Starting with the line that contains "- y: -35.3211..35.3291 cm", reproduce each line through the end of the entries exactly as written.

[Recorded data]
+++
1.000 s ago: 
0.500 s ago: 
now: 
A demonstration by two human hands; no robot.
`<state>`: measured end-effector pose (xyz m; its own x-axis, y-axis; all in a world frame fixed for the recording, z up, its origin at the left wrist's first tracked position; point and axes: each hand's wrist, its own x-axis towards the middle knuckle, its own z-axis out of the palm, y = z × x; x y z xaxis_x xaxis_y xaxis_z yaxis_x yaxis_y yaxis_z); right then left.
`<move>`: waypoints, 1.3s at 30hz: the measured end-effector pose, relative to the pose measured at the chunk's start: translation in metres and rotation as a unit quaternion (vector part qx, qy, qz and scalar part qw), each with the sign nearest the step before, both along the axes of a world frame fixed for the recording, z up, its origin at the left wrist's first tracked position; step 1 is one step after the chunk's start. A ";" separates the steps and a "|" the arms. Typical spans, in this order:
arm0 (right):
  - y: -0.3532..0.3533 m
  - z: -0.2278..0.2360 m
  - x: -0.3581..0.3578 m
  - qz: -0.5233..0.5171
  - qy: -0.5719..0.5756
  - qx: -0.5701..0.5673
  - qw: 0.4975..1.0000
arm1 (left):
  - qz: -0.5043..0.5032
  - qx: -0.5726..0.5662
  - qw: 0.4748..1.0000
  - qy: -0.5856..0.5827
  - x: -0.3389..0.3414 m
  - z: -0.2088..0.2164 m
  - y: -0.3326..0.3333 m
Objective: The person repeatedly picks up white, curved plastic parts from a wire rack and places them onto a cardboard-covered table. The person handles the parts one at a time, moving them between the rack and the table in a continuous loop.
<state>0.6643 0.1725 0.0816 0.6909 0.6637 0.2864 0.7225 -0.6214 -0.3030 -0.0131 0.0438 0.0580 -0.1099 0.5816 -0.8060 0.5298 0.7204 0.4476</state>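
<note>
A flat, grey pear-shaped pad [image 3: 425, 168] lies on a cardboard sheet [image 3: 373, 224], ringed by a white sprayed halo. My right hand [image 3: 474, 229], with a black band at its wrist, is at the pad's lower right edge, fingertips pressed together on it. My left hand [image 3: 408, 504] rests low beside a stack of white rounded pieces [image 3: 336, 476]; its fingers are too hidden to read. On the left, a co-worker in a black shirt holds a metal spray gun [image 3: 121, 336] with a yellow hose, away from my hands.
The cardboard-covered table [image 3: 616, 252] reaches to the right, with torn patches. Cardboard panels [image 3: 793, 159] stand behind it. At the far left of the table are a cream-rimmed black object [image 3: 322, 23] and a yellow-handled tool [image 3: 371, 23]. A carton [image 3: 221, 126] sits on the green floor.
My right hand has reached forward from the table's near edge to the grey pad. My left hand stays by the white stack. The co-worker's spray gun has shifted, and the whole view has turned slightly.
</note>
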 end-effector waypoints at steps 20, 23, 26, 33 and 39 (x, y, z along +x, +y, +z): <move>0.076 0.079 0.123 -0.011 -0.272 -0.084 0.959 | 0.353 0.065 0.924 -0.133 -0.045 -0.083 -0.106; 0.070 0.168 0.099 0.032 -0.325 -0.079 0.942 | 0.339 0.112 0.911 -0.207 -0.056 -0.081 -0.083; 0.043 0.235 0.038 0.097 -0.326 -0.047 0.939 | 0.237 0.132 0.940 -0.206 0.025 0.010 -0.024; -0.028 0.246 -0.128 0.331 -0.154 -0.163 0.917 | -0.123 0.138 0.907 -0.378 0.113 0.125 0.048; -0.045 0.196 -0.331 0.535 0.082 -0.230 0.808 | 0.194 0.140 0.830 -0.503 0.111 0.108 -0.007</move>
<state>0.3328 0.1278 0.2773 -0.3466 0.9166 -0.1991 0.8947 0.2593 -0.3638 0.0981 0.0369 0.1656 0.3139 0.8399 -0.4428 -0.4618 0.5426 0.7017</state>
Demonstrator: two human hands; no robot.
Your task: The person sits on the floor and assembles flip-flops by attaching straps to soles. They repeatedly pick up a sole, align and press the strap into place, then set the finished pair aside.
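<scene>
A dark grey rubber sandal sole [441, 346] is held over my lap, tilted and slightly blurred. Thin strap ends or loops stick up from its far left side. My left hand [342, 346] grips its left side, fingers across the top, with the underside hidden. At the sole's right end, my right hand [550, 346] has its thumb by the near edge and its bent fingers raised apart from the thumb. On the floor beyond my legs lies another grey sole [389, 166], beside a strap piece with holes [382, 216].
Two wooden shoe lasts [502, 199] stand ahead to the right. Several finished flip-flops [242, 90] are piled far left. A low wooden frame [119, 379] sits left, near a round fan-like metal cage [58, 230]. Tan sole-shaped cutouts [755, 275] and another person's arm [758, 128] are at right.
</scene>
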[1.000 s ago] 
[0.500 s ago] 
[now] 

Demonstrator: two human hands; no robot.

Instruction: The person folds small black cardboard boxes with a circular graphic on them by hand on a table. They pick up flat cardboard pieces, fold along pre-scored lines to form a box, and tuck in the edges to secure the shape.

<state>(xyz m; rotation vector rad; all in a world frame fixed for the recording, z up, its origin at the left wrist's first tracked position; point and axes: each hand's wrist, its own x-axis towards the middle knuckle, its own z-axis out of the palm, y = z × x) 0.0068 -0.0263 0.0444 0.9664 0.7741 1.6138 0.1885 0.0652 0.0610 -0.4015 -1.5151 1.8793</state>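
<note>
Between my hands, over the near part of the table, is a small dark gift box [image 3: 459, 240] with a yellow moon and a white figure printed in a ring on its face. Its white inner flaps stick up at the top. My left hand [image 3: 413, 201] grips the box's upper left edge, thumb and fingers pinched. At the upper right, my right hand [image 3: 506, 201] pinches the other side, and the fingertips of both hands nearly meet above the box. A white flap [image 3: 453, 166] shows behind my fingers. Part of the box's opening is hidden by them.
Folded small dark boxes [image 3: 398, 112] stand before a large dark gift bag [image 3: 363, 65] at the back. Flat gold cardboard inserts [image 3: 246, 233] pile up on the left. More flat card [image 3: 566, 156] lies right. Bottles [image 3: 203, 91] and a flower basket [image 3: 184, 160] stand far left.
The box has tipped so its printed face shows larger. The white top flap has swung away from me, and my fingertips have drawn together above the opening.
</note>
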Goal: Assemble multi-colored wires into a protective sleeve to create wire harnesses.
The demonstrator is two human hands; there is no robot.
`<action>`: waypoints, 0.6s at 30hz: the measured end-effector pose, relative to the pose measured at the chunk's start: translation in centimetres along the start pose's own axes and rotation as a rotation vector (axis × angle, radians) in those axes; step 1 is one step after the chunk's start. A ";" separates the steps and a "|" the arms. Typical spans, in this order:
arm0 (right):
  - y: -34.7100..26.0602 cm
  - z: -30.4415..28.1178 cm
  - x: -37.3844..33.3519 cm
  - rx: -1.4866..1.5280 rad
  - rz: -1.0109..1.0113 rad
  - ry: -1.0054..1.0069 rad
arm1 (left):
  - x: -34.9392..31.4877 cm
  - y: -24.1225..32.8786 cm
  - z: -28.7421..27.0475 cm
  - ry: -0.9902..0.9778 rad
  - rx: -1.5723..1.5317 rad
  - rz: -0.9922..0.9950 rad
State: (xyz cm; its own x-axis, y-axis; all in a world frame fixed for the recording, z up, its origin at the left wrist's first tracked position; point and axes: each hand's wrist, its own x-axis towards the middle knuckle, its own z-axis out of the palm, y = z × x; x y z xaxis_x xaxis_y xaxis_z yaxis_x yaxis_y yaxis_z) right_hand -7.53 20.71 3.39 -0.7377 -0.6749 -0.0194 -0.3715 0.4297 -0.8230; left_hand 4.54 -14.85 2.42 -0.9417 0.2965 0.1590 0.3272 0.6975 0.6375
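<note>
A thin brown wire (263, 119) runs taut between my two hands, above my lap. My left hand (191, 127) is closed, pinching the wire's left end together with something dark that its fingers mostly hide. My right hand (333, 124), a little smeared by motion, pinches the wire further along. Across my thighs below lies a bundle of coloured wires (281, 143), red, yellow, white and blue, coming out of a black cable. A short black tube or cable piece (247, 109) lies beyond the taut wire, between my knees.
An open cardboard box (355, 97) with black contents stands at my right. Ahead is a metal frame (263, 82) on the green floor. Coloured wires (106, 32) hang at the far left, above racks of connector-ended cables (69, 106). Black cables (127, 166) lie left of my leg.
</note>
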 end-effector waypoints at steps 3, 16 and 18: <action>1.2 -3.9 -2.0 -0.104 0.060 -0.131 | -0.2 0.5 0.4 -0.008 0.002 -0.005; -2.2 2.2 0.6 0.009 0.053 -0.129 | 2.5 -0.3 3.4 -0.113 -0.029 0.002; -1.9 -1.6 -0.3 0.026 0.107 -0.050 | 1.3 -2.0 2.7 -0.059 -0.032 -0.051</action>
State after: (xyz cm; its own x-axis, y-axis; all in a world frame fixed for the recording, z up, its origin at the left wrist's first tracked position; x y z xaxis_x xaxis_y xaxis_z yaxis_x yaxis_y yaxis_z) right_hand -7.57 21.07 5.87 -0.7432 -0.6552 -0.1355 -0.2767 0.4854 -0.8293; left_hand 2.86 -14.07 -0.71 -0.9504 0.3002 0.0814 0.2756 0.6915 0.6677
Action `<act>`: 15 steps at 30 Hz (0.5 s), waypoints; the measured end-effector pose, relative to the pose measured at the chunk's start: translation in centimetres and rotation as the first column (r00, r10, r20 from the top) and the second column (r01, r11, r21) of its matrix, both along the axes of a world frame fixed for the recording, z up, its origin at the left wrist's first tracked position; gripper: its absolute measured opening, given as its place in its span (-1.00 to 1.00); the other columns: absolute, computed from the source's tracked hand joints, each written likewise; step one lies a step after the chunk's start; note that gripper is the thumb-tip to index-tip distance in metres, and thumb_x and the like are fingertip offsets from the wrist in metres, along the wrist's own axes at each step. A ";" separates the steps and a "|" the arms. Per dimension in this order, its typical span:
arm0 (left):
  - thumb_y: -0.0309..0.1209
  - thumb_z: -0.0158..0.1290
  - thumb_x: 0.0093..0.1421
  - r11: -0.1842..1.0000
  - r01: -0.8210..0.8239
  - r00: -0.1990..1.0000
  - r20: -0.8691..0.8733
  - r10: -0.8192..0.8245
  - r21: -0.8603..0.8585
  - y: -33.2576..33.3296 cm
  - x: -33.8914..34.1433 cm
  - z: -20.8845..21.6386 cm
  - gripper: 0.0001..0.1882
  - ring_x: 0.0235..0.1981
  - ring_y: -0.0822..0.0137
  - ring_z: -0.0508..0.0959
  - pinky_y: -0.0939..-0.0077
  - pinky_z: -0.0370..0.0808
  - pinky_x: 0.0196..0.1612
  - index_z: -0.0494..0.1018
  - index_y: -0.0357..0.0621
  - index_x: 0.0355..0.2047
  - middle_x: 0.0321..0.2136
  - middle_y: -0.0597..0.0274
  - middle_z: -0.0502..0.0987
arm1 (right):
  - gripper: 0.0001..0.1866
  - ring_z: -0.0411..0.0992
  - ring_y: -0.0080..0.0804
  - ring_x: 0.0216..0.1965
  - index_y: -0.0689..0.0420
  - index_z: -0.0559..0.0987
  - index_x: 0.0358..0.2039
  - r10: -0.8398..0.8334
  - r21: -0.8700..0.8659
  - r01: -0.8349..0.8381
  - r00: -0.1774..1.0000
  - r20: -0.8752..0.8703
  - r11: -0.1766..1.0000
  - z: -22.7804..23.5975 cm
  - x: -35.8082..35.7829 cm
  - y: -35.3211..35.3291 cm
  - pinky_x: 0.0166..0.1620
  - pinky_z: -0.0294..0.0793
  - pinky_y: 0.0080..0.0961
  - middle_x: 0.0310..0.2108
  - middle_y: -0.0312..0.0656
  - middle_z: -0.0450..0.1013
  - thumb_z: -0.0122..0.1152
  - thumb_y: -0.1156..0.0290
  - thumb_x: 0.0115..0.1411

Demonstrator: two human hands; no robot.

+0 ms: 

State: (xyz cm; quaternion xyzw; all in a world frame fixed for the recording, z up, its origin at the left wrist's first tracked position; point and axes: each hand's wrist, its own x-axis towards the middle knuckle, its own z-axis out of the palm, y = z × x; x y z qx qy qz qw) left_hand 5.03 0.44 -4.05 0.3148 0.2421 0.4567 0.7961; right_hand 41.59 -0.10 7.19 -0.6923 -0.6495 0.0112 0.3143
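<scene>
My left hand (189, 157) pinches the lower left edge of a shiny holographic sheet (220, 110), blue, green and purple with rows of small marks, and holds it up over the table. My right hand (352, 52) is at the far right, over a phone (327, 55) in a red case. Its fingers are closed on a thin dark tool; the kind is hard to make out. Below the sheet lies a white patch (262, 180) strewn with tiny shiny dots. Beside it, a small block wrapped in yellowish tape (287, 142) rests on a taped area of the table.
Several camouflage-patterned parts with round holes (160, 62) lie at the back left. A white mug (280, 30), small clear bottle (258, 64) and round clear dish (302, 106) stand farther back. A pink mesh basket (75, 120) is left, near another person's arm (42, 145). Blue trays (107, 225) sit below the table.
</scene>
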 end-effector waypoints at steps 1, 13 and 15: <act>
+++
- [TASK SOLUTION]
  - y: -35.3211..35.3291 cm
  - pinky_x: 0.0166..0.1620
  - pinky_z: -0.0294..0.0793
  - pinky_y: 0.0080..0.0961
  - middle_x: 0.0310..0.2108
  - middle_y: -0.0312..0.0656
  - middle_z: -0.0450..0.1013
  - thumb_z: -0.0122..0.1152
  - thumb_y: -0.1156..0.0290
  - thumb_x: 0.0115..0.1411

Demonstrator: two human hands; no robot.

+0 ms: 

State: (xyz cm; quaternion xyzw; all in a world frame fixed for the recording, z up, its origin at the left wrist's first tracked position; point and axes: each hand's wrist, its own x-axis towards the middle knuckle, its own z-axis out of the palm, y = z × x; x y z qx qy qz qw) left_hand 5.03 0.44 -4.05 0.3148 0.2421 0.4567 0.7961; right_hand 41.59 -0.10 7.19 -0.6923 -0.6495 0.0112 0.3143
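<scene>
My left hand (189, 157) pinches the lower left edge of a shiny holographic sheet (220, 110), blue, green and purple with rows of small marks, and holds it up over the table. My right hand (352, 52) is at the far right, over a phone (327, 55) in a red case. Its fingers are closed on a thin dark tool; the kind is hard to make out. Below the sheet lies a white patch (262, 180) strewn with tiny shiny dots. Beside it, a small block wrapped in yellowish tape (287, 142) rests on a taped area of the table.
Several camouflage-patterned parts with round holes (160, 62) lie at the back left. A white mug (280, 30), small clear bottle (258, 64) and round clear dish (302, 106) stand farther back. A pink mesh basket (75, 120) is left, near another person's arm (42, 145). Blue trays (107, 225) sit below the table.
</scene>
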 end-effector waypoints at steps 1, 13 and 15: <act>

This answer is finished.